▸ **Your objective**:
Begin at the line below that has "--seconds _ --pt" and stop after the line that has "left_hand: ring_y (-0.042". Please restate only those lines, word for word.

▽

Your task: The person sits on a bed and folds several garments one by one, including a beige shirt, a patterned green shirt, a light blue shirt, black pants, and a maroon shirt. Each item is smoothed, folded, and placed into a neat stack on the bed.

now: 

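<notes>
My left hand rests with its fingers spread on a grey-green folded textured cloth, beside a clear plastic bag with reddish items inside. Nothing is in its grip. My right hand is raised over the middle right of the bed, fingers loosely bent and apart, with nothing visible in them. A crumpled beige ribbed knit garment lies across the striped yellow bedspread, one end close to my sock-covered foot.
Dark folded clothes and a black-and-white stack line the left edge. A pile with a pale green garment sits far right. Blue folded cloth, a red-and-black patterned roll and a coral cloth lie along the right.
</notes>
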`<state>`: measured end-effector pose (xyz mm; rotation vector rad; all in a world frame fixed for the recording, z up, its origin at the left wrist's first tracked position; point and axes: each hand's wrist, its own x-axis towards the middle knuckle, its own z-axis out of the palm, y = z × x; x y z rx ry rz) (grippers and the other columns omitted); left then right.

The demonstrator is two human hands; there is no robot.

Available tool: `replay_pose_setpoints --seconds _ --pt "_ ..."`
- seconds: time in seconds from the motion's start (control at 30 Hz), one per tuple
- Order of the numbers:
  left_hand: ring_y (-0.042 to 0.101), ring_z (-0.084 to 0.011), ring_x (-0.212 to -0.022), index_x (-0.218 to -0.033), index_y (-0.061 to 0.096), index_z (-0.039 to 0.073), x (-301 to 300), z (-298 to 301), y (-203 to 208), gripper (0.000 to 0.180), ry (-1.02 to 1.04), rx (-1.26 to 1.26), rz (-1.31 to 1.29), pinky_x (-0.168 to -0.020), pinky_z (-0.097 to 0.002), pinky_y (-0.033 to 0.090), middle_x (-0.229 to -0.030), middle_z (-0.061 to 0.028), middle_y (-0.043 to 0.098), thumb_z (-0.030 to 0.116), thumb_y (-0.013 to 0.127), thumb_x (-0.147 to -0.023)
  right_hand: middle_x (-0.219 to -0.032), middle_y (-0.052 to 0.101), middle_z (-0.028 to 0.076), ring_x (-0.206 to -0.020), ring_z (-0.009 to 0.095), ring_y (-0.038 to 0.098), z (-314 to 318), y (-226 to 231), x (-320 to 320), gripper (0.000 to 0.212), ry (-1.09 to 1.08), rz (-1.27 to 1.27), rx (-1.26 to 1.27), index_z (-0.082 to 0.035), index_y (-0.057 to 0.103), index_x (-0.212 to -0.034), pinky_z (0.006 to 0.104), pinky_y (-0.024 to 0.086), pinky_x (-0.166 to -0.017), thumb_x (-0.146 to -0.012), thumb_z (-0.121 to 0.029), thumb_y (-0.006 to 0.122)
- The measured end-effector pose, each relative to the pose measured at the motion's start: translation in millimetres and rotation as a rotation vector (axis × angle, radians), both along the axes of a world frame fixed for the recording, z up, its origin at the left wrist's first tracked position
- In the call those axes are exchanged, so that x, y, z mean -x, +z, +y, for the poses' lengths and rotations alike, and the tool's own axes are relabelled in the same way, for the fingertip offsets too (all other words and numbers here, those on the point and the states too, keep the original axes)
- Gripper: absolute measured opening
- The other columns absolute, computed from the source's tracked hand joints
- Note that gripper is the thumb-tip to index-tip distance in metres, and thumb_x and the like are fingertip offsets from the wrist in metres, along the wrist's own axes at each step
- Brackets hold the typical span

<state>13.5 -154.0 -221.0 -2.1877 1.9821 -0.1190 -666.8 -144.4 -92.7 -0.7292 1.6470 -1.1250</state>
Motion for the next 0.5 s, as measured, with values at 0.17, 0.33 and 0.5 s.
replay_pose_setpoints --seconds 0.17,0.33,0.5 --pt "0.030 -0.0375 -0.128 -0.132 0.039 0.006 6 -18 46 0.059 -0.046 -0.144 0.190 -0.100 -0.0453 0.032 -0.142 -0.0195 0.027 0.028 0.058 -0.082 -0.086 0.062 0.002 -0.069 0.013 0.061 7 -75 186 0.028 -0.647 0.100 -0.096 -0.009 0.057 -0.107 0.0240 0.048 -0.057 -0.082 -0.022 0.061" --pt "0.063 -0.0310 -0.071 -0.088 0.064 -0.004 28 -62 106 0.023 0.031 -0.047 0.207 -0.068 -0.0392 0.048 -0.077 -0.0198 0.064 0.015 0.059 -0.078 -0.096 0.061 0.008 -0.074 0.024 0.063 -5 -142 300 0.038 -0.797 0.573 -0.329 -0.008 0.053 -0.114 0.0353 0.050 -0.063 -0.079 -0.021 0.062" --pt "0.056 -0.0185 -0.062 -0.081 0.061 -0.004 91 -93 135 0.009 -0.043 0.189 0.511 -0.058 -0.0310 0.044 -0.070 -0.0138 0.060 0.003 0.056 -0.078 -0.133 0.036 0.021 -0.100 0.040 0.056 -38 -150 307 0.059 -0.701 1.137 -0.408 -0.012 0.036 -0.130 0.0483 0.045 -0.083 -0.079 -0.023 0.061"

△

▸ **Response**:
Available tool: `replay_pose_setpoints --seconds _ --pt "_ ..."`
- seconds: time in seconds from the motion's start (control at 30 Hz), one per tuple
- Order of the numbers:
  left_hand: ring_y (-0.042 to 0.101), ring_z (-0.084 to 0.011), ring_x (-0.212 to -0.022), index_x (-0.218 to -0.033), index_y (-0.061 to 0.096), index_z (-0.039 to 0.073), x (-301 to 300), z (-298 to 301), y (-203 to 208), gripper (0.000 to 0.180), ry (-1.02 to 1.04), rx (-1.26 to 1.26), rz (-1.31 to 1.29), pinky_x (-0.168 to -0.020), pinky_z (-0.097 to 0.002), pinky_y (-0.033 to 0.090), middle_x (-0.229 to -0.030), middle_z (-0.061 to 0.028), middle_y (-0.043 to 0.098), thumb_z (-0.030 to 0.116), thumb_y (-0.013 to 0.127), thumb_x (-0.147 to -0.023)

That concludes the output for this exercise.